Playing a higher ranked player: my game

Sort:
EverydayRonin

Hi,

I played this game recently. As you can see the player out rated me by about 250 points. I feel I did fairly well in the begining, but about half way through it became apparent my "plan" wasn't going to work, and I wasn't sure what to do next. Any comments about my tactical play, especially in the plan-less mid-to-end game play.



Vimitsu

You did a good job of idetifying your mistakes. After 8...h6, you should have simply retreated with 9. Nh3; your move 9. Be5 inevitably loses a piece.

EverydayRonin

Thank you for your feedback 

cphunt

34. Rxf3 at least forces trade of rooks thereafter and avoids the forking of rooks later on. It also seems like there may be some advantage to follow.

 

As someone who is trying to take the advice of experienced players to analyze one's games, I find the computer's analyses inscrutable and therefore exasperating. For example in your game, ET, the computer spits out "4. Nc3?!" The "?!" tells me nothing except that the computer does not respect the move. I see nothing inherently bad with the move selection.  Of course, this is an opportunity for those with better chess understand to lord it over me. But calling what the computer does "analysis" surely demeans the term.

plavitch

I'm not much higher rated than you, but here are my thoughts on your game.

As far as 4.Nc3 vs 4.exd5 goes, the knight move is just fine. The advantage to capturing with the pawn is you possibly get in a free move with something like 4.exd5 Qxd5 5.c4 Qd8 6.Nc3.

I think 8.Neg5 was a poor move. You said you chose to "continue a king side attack," but there really isn't anything to attack at this point. You are throwing a piece forward but it isn't working with any of your other pieces. More importantly, after Black's most obvious move, 8...h6, you have nowhere to go except to h3 and that's not a good place for the knight. If you were going to move that piece, you should have gone back to c3 or even to c5 if you wanted to appear aggressive. You end up down a piece for a pawn after all the exchanges.

14.f4 was an excellent move, IMO. Black doesn't have a queen or dark-squared bishop to attack your king position, so you aren't really weakening that area. The move supports the e-pawn and the knight on g5, which has a virtually unassailable position anyway. I definitely wouldn't have retreated the knight because it and the Bc4 are combining on the backward pawn on e6. You don't want to give up that pressure.
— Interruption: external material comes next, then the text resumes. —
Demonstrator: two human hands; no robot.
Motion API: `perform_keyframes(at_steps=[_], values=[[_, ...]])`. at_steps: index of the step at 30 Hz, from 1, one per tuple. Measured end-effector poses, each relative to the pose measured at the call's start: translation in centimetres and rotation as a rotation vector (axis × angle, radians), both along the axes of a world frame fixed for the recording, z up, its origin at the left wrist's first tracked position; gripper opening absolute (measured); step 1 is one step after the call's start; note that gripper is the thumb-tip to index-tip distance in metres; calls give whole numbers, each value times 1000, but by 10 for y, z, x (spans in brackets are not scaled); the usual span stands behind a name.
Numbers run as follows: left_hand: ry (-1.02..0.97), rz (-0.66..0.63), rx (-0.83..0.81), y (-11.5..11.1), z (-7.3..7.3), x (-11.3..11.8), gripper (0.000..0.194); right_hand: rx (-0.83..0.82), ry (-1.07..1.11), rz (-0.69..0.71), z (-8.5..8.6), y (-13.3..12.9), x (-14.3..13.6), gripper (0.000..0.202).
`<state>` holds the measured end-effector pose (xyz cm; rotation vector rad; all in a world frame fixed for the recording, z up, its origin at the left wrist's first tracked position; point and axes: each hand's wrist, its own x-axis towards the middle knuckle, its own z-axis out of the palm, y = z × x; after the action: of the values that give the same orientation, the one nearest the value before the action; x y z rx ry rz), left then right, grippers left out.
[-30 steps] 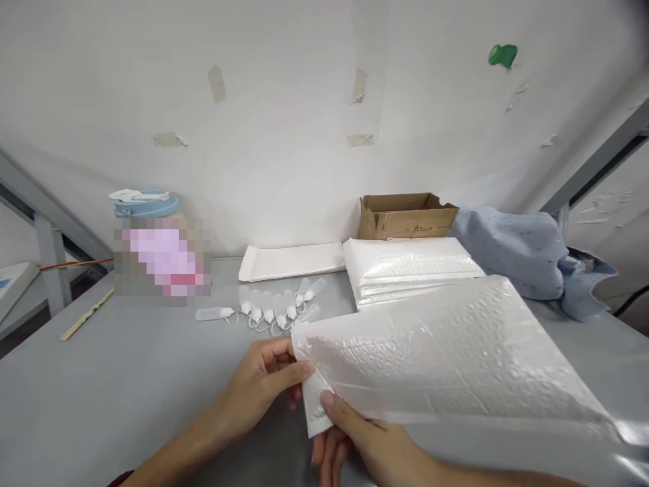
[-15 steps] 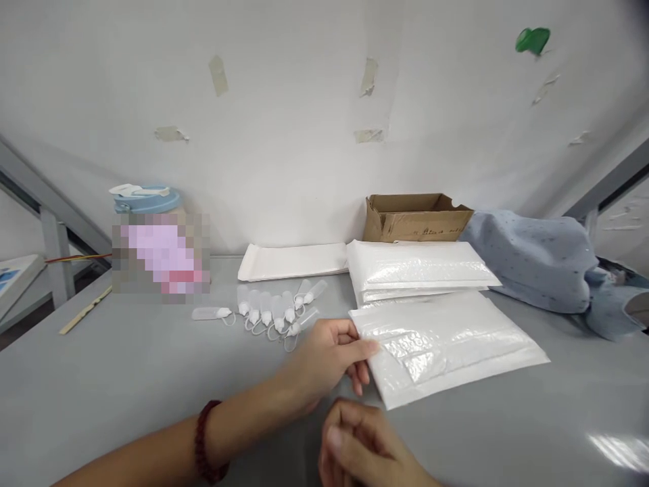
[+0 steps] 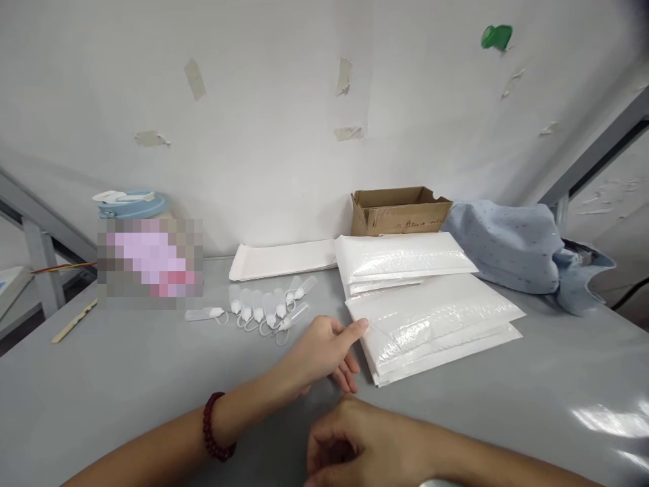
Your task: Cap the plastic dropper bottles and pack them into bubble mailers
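Note:
Beside the left corner of a white bubble mailer (image 3: 436, 314) is my left hand (image 3: 329, 352). Its thumb reaches to the mailer's edge, while the other fingers are spread lower down, apart from it, gripping nothing. A second white mailer shows beneath this one. My right hand (image 3: 357, 439) is loosely curled near the bottom of the view, with nothing visible in its fingers. Several small clear squeeze bottles (image 3: 258, 308) with white caps lie in a cluster left of the mailers. One more squeeze bottle (image 3: 200, 314) lies apart, farther left.
More bubble mailers (image 3: 405, 253) are stacked behind, before an open cardboard box (image 3: 410, 220). A flat white packet (image 3: 284, 260) lies along the wall. Blue cloth (image 3: 507, 247) is heaped at right. At left are a blue-lidded container (image 3: 132, 206) and a thin wooden stick (image 3: 74, 321).
The front mailer has come down flat onto another one, and my left hand's grip on it has loosened. My right forearm now shows more. The whole view has shifted slightly right.

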<state>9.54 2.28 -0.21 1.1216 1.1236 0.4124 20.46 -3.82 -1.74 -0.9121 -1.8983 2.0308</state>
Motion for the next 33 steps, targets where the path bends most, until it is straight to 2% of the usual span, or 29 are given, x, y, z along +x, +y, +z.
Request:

You could nab the pawn right now with 14.Bxe6, but after 14...Nxe5 it's just an even swap.

15.0-0 is an okay move but you missed the chance to pick up a pawn with 15.Rxd8+ Kxd8 16.Nf7+ Ke8 17.Nxh8. You are temporarily up a pawn but the knight isn't coming out. You can give up the knight for the g-pawn, though, so now you have two pawns for the piece.

After 16...b5 I think you should have kept the bishop on the a2-g8 diagonal with either 17.Bb3 or 17.Ba2. That keeps the pressure on the e6-pawn and keeps his bishop and knight tied down to its defense. Your knight and bishop are much better positioned than his.

The remainder of the game I'm not sure of your plan. It just seems you are hoping for blunders by your opponent (ex. 20.Be2-f3 and then back to e2 on the next move). You have to expect your opponent to make the best possible moves. In consolation, you didn't miss fxe4 after 34...Ne4+ because the f-pawn was pinned.  :)

JaqueMate_Irina

@Endlesstrax...flank opening or hyper modern style is quite difficult to play because it gives opponents free centre.

So essentially u must know how to break the centre pawns...otherwise opponent will have huge initiative.

At beginning its better to play centre opening e4/d4 or perhaps similar defense.

Heitzy2018

what was the time controls for this game?
 

EverydayRonin
Heitzy2018 wrote:

what was the time controls for this game?